Laberge AM1, Birko S2, Lemoine MÈ2, Le Clerc-Blain J3, Haidar H4, Affdal AO2, Dupras C4, Ravitsky V2.
Abstract
OBJECTIVE:
This study sought to assess Canadian pregnant women's and their partners' preferences for information about non-invasive prenatal testing (NIPT).
METHODS:
Pregnant women and their partners across Canada were surveyed as part of the Personalized Genomics for prenatal Aneuploidy Screening Using maternal blood (PEGASUS) study.
RESULTS:
A total of 882 pregnant women and 395 partners participated. Women preferred being informed by a physician (77.2%).
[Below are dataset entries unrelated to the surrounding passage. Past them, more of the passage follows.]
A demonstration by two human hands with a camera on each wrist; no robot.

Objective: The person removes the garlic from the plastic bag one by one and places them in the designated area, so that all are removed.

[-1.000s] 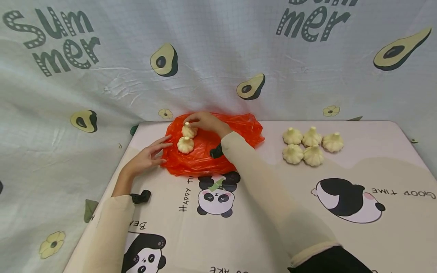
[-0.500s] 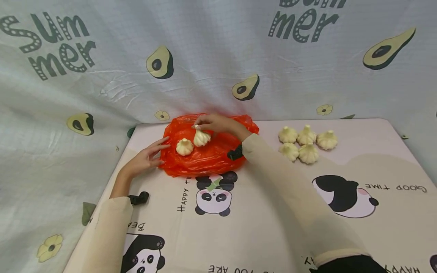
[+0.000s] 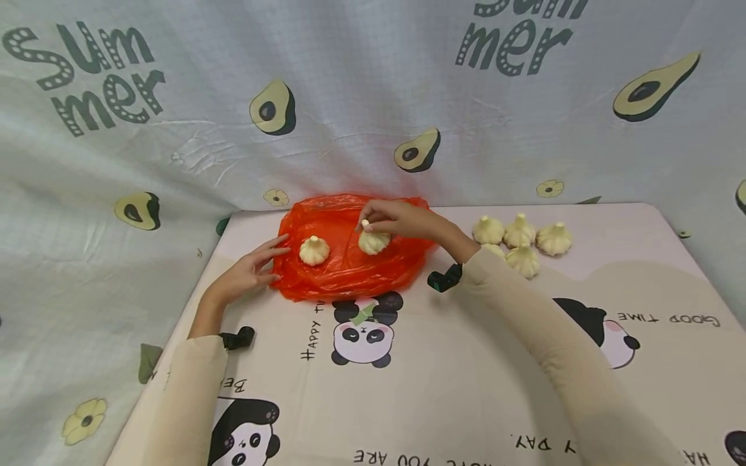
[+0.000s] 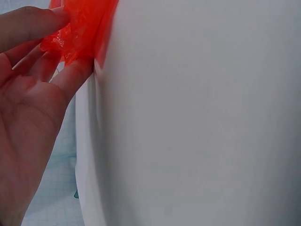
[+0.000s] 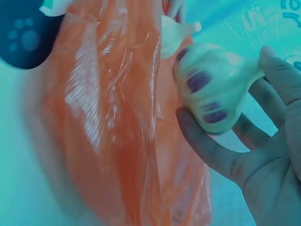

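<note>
A garlic bulb (image 3: 373, 242) is held by its stem in my right hand (image 3: 408, 221), above the right half of a crumpled red plastic bag (image 3: 344, 278). The right wrist view shows purple streaks on this bulb (image 5: 211, 89), with thumb and fingers about its neck and underside. Another garlic bulb (image 3: 315, 251) rests on the bag's left part, stem up. My left hand (image 3: 245, 272) lies at the bag's left edge with fingers spread. Seen from the left wrist, the thumb and fingers of this hand (image 4: 33, 99) touch the red plastic.
Several garlic bulbs (image 3: 520, 231) stand grouped on the table's right side, one partly hidden behind my right forearm. The panda-print tabletop (image 3: 443, 401) reaches back to a hanging cloth (image 3: 350, 97) with avocado prints, which also runs along the left side.
My right hand has lifted a garlic bulb from the bag's left part and carried it rightward. The other bulb and my left hand have stayed put.
</note>
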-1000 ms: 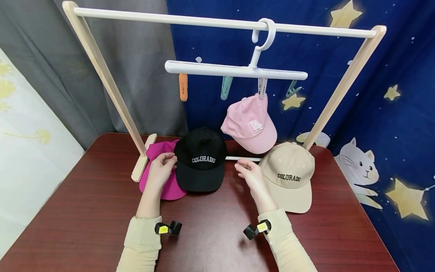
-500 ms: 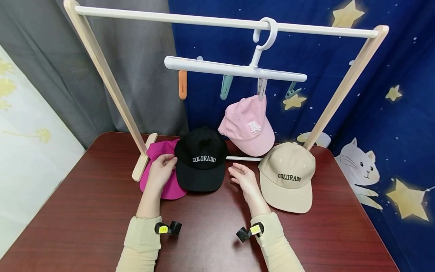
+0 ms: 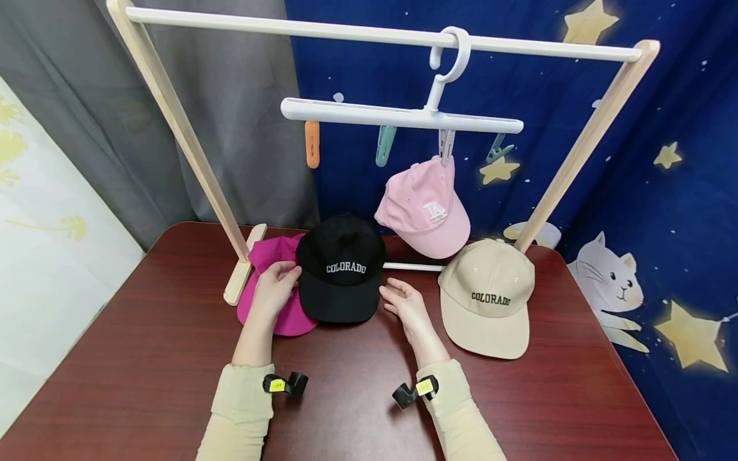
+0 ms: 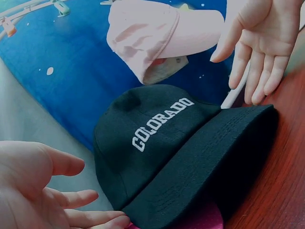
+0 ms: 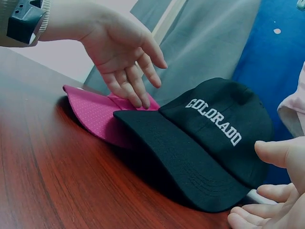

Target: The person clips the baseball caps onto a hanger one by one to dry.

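Observation:
A black cap [image 3: 340, 298] lettered COLORADO sits on the table, overlapping a magenta cap [image 3: 288, 320]. At the black cap's left side is my left hand [image 3: 273, 288], its fingers loosely extended. In the left wrist view, its fingertips [image 4: 114, 221] lie close to the cap's lower edge; I cannot tell whether they touch. My right hand [image 3: 408, 310] is near the black cap's right side, palm towards it. The right wrist view shows the right hand [image 5: 281, 191] with fingers apart and nothing held. Beyond it rests a beige COLORADO cap [image 3: 487, 326].
A white hanger [image 3: 369, 115] hangs from a wooden rack's top rod [image 3: 288, 27]. Its grey clip [image 3: 446, 147] holds a pink cap [image 3: 423, 208]. An orange clip [image 3: 312, 145] and two green clips hang from it too. A low white rod [image 3: 412, 266] runs behind the caps.
My right hand has moved left, away from the beige cap and up to the black cap's right side. My left hand has stayed in place. The pink cap has swung slightly.

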Available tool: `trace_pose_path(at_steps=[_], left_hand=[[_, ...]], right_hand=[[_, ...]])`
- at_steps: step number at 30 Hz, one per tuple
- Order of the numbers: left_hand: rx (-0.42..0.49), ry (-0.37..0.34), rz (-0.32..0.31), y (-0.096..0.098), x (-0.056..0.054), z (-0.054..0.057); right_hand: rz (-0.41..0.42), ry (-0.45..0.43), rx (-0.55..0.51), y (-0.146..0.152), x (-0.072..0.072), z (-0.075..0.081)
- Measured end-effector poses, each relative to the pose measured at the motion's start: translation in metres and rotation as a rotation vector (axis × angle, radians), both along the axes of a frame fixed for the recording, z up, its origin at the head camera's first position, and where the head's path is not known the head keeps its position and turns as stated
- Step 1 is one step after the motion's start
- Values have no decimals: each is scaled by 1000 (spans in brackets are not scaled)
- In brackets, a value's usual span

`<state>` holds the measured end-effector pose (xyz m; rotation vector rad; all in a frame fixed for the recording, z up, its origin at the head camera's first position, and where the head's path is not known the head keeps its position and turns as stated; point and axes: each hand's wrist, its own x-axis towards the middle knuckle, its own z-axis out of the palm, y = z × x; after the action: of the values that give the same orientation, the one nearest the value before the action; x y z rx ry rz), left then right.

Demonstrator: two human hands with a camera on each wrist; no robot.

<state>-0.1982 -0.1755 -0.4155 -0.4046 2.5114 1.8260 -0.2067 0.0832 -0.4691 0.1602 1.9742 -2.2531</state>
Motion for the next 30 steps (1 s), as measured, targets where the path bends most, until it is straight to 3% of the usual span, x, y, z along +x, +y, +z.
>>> trace_pose_path(at_steps=[16, 30], left_hand=[[17, -34, -22, 0, -2, -7], [44, -38, -28, -5, -2, -9]], right_hand=[[101, 26, 27, 3, -3, -4], [69, 16, 51, 1, 0, -5]])
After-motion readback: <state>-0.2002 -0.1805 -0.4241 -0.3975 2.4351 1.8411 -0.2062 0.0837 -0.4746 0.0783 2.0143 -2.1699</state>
They preferred getting information ahead of time, except for information about resources for families with Down syndrome, which they preferred getting with test results. More than half thought that written consent is important (63.7%) and could decide whether to do NIPT on the day they received the information (54.9%). Women preferred to be informed of results by telephone (43.7%) or in person (28%), but they preferred in person if they were considered at high risk for Down syndrome on the basis of the results (76%). The partner was the person whose input was considered most important (62.6%). Partners' preferences were similar, except that partners tended to want information later (at the time of the test or with the results) and felt that their opinion was not considered as highly by health professionals.
CONCLUSION:
Canadian women want information about NIPT early, in person, by a knowledgeable physician. Partners also want to be informed and involved in the decision-making process.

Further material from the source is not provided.